Goldbelt Rising on a Global Scale: Federal contracting spells local success.

AuthorAnderson, Tasha
PositionAlaska Native - Financial report

Goldbelt, Inc. is headquartered in Juneau. It's an urban Alaska Native Corporation that was formed in 1974, named after a 33,000-acre mineralized zone in Southeast Alaska that stretches along the mainland from Frederick Sound to Berners Bay.

The company has honored its namesake, finding success to the tune of $236 million in gross revenue in 2016, ranking the company at number 15 in the 2017 Alaska Business Top 49ers. That same year, Goldbelt was the only Alaska-based company to recive the Presidential

Award for Export Achievement; this "E" Certificate was awarded for "outstanding contribution to the Export Expansion Program of the United States of America."

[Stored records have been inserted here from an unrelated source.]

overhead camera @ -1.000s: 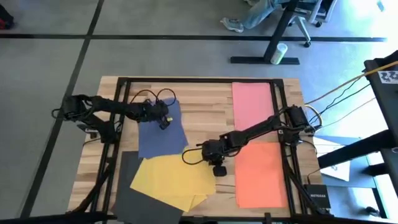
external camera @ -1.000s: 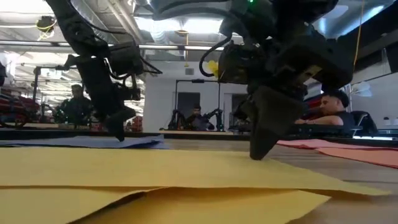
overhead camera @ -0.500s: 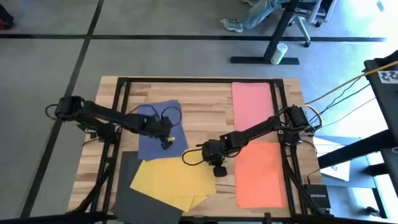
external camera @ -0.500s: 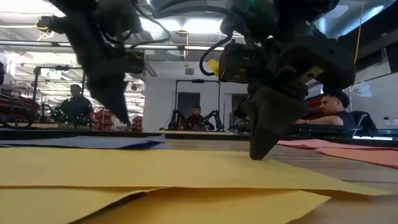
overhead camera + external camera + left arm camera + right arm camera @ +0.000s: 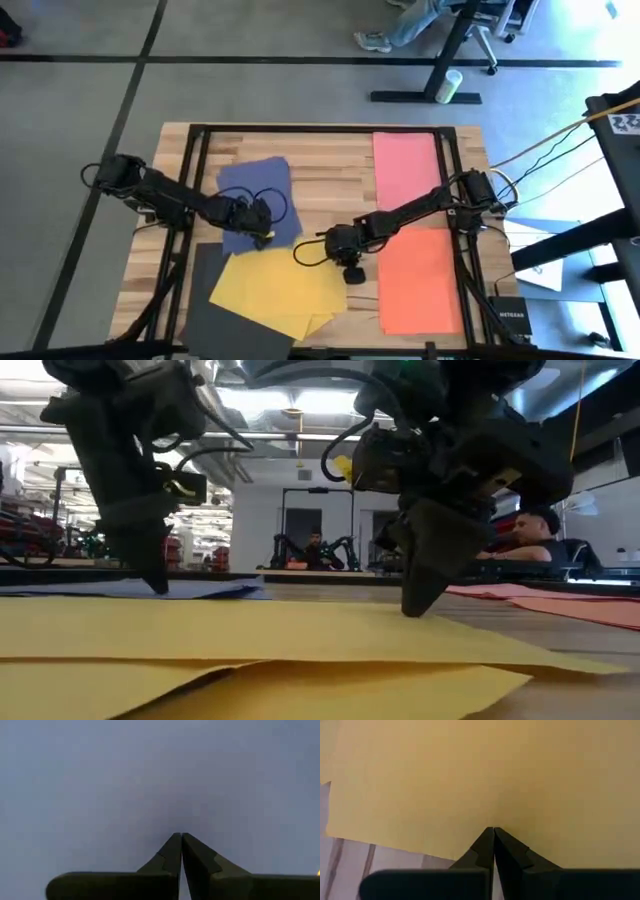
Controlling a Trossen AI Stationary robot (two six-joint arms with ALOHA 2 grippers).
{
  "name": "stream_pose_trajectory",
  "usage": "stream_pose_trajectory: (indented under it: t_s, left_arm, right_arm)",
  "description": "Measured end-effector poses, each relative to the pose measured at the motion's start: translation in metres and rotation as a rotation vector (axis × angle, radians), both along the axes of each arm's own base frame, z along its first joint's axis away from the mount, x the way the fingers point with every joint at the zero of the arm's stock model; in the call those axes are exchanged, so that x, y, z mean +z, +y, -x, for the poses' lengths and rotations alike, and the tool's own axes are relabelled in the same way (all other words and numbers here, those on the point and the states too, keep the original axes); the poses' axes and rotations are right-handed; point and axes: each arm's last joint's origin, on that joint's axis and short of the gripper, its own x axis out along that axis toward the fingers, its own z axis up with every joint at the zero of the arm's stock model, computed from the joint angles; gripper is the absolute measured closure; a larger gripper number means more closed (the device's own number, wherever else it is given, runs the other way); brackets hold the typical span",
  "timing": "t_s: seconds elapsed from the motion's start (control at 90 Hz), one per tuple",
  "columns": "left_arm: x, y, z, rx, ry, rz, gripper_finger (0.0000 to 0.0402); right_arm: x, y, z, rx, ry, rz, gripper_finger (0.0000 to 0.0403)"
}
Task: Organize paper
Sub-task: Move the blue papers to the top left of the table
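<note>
Your left gripper (image 5: 262, 237) is pointing down with its two fingers pressed together, near the table's middle. Your right gripper (image 5: 352, 272) is pointing down too, fingers pressed together, just right of the left gripper.

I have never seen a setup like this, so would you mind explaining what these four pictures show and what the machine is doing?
It is a robot with two dark arms at a wooden table, each ending in a two-finger gripper. One picture looks straight down, one looks level across the tabletop, and two come from cameras on the wrists. Coloured sheets lie on the table: blue paper, yellow paper, pink paper, orange paper and dark paper. The left gripper presses its closed tips on the blue sheet near its front edge. The right gripper, also closed, presses on the yellow sheet near its edge. Neither holds anything between its fingers.
</note>
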Motion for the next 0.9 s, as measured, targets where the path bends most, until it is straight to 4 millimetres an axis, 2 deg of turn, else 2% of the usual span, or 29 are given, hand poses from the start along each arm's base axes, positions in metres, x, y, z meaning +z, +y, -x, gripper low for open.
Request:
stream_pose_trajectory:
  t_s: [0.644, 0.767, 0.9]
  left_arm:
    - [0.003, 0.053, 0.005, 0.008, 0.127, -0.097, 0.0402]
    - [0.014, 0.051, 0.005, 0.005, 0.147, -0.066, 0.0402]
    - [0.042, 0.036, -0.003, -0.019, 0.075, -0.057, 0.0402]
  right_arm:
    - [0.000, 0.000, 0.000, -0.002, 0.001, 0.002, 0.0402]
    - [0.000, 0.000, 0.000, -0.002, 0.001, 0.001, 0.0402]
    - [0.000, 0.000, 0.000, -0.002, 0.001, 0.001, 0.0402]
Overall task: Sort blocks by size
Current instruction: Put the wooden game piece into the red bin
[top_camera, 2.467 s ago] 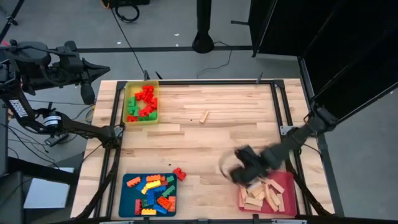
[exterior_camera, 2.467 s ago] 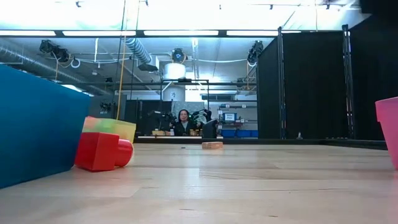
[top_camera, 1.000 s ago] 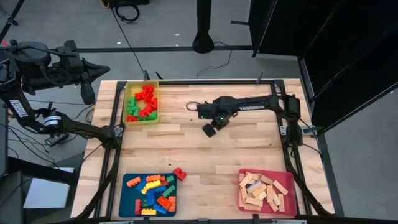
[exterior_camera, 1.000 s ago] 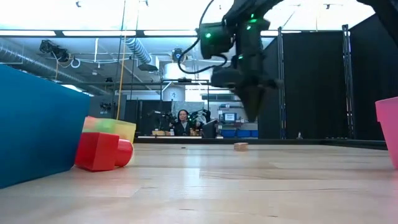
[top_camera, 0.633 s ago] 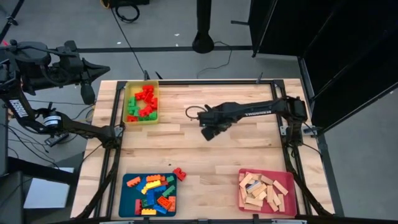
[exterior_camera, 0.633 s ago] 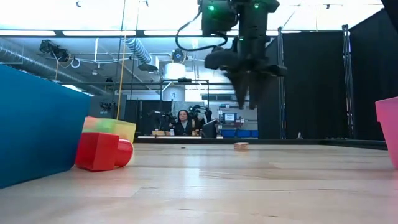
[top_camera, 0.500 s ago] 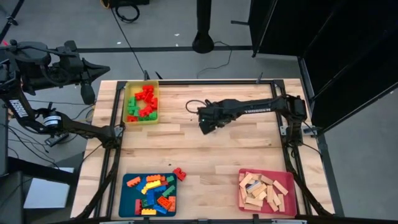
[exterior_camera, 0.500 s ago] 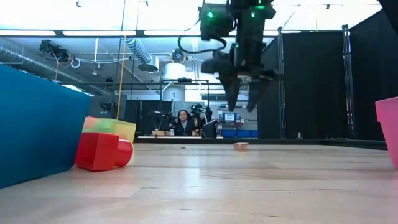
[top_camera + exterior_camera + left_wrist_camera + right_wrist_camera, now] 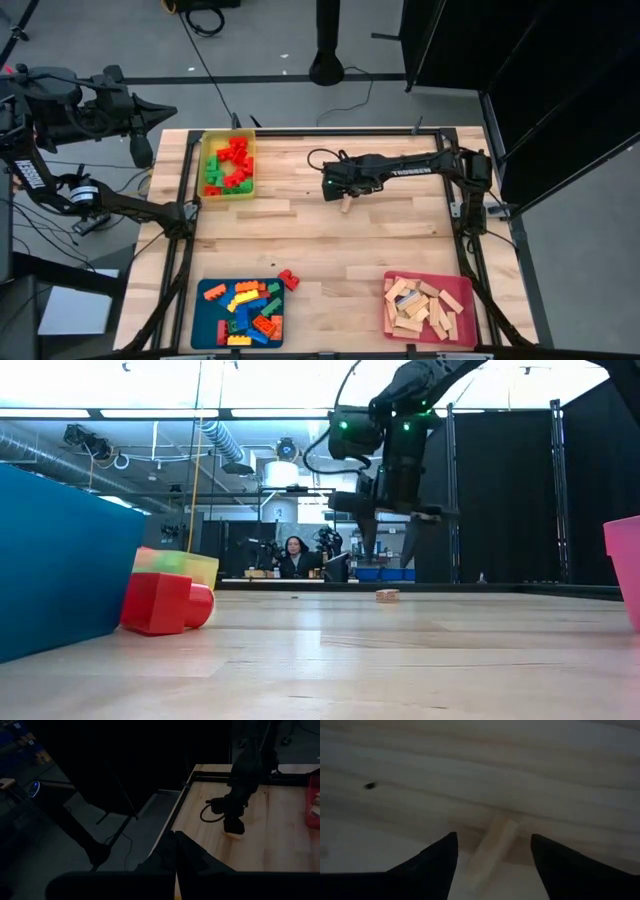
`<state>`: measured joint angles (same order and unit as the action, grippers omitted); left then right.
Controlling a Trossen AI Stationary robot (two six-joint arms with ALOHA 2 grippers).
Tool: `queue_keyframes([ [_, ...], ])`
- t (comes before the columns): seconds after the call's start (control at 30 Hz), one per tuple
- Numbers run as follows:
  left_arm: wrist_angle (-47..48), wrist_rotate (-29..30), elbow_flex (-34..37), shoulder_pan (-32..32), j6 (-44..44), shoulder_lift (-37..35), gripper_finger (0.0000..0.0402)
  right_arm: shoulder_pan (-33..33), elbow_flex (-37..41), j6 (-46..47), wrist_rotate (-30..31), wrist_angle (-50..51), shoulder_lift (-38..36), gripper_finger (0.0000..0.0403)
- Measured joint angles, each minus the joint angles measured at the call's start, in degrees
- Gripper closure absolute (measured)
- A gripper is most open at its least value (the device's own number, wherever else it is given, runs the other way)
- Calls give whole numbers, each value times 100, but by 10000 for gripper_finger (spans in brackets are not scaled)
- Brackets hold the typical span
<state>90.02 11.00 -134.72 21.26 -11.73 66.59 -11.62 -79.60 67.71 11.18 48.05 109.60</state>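
Observation:
A pale wooden bar (image 9: 347, 205) lies flat on the table, right of the yellow tray. My right gripper (image 9: 344, 196) hangs just above it, pointing down. In the right wrist view the gripper (image 9: 492, 836) is open, one finger on either side of the bar (image 9: 492, 847). The low view shows the gripper (image 9: 390, 555) clear above the bar (image 9: 386, 595). A red brick (image 9: 289, 279) rests on the table beside the blue tray. My left gripper (image 9: 175, 847) is shut, parked beyond the table's far left corner.
A yellow tray (image 9: 247, 160) at the far left holds red and green bricks. A blue tray (image 9: 207, 320) at the near left holds several mixed bricks. A pink tray (image 9: 462, 295) at the near right holds wooden bars. Bare wood lies between them.
My right gripper has shifted a little toward the table's far edge over the wooden bar, rolled about its own axis and opened from shut. The bar has stayed put during the last second; before that it shifted toward the right.

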Motion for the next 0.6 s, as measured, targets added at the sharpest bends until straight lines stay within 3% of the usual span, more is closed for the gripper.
queue_keyframes([
  [0.6,0,-2,0,-1,-2,0,399,-17,952,478,-239,-985,-4,157],
])
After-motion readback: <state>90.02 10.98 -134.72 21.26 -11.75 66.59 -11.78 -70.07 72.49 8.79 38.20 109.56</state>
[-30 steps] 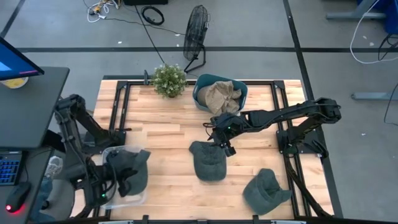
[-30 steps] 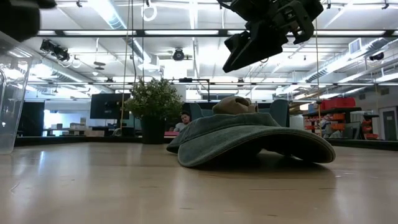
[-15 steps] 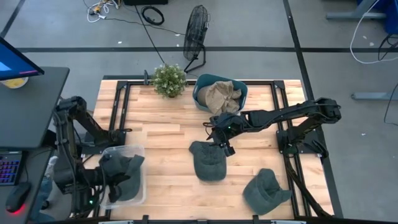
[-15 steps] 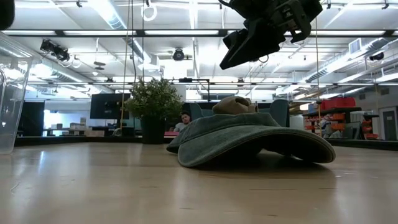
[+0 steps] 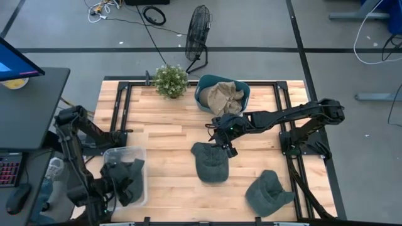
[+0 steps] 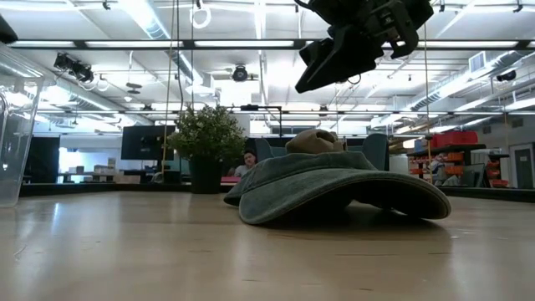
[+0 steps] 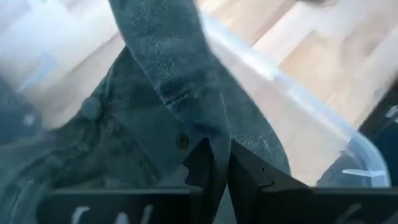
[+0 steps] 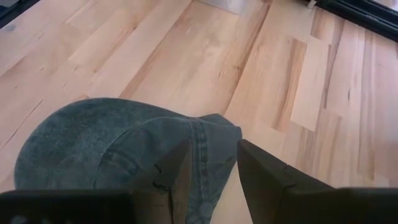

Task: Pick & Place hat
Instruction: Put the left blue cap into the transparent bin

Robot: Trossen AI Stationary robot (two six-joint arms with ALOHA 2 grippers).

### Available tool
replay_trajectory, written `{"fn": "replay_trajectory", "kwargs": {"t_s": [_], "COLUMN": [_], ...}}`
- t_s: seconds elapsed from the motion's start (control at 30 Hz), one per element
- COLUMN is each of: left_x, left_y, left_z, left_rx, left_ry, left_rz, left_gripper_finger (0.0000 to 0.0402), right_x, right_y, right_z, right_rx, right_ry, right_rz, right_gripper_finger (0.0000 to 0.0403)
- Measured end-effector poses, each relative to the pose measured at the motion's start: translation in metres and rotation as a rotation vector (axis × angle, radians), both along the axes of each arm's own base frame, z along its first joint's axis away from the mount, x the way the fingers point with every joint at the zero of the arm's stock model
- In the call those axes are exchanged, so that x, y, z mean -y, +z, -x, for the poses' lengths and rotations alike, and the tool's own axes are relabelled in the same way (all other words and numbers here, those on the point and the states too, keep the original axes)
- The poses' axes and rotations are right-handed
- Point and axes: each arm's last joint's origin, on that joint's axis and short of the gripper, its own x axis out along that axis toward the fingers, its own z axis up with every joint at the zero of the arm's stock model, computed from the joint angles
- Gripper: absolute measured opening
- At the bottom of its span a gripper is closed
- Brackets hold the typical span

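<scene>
Over the clear plastic bin [image 5: 139,152] at the table's [image 5: 169,119] front left corner, the left pincer [image 5: 119,188] is gripping a dark denim hat [image 5: 125,176], its fingers closed tight on a fold of the fabric. From above, the arm and the hat are covering most of the bin, so how far down the hat is sitting inside is hard to judge. The left wrist view is filling that gap: the hat [image 7: 161,118] is hanging from the pinched fingers [image 7: 200,174] within the bin's clear wall [image 7: 298,106], with its metal eyelets showing. The low view is catching only an edge of that bin [image 6: 12,134] and none of its contents.

Toward the table's middle from the bin, the right pincer [image 5: 224,145] is hovering above the back edge of a second denim hat [image 5: 210,162] lying flat on the wood. Its fingers [image 8: 180,171] are standing a little apart and holding nothing, as the right wrist view shows, with the hat [image 8: 118,149] just beneath them. The low view is showing clear air between that pincer [image 6: 338,58] and the hat's crown [image 6: 334,188], which the overhead view cannot settle.

A third denim hat [image 5: 269,191] is lying near the front right corner, well apart from the bin. Behind the middle hat, a teal tub [image 5: 204,85] is holding crumpled tan cloth [image 5: 225,95], with a potted plant [image 5: 171,80] just beside it.
</scene>
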Motion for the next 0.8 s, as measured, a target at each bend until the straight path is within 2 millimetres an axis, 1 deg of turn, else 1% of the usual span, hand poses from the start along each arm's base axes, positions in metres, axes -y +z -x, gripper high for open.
{"fn": "replay_trajectory", "kwargs": {"t_s": [0.13, 0.27, 0.37, 0.47, 0.6, 0.67, 0.73, 0.8], "left_x": [-0.002, -0.004, -0.008, -0.011, -0.020, -0.024, -0.029, -0.035], "left_y": [-0.002, -0.002, 0.003, 0.017, 0.045, 0.056, 0.065, 0.070], "left_z": [-0.002, -0.005, -0.010, -0.017, -0.027, -0.035, -0.044, -0.053], "left_rx": [-0.114, -0.151, -0.164, -0.172, -0.157, -0.069, 0.041, 0.111], "left_ry": [0.046, 0.010, -0.006, -0.028, -0.047, -0.057, -0.101, -0.132], "left_rz": [0.032, 0.014, -0.011, -0.023, -0.048, -0.078, -0.167, -0.266], "left_gripper_finger": [0.0087, 0.0129, 0.0147, 0.0152, 0.0146, 0.0142, 0.0139, 0.0139], "right_x": [0.000, 0.000, 0.000, 0.000, 0.000, -0.001, -0.004, -0.008], "right_y": [0.000, 0.000, 0.001, 0.002, 0.003, 0.003, 0.003, 0.004], "right_z": [0.000, 0.000, -0.001, -0.002, -0.003, -0.002, -0.003, -0.003], "right_rx": [0.002, 0.005, 0.013, 0.033, 0.040, 0.040, 0.045, 0.053], "right_ry": [-0.002, -0.002, 0.000, -0.001, -0.002, 0.001, 0.009, 0.021], "right_rz": [-0.002, -0.002, 0.000, -0.003, -0.004, -0.004, -0.005, -0.006], "right_gripper_finger": [0.0133, 0.0133, 0.0133, 0.0133, 0.0133, 0.0133, 0.0133, 0.0134]}}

Also in 2016, Goldbelt was ranked 7 of 4,500 8(a) companies for volume of business awarded by the federal government. The following year Goldbelt was recognized as the 2017 Small Business of the Year by the US Department of State for facilitating more than fifty worldwide international meetings sponsored by the department.

Growing Up and Out

While Goldbelt has deep and binding ties to Alaska, it has certainly spread its influence beyond the state's borders.

Goldbelt President and CEO Elliott Wimberly says the company's business model in Alaska is built on tourism, marine transportation, and managing the lands awarded to Goldbelt as part of the 1971 Alaska Native Claims Settlement Act.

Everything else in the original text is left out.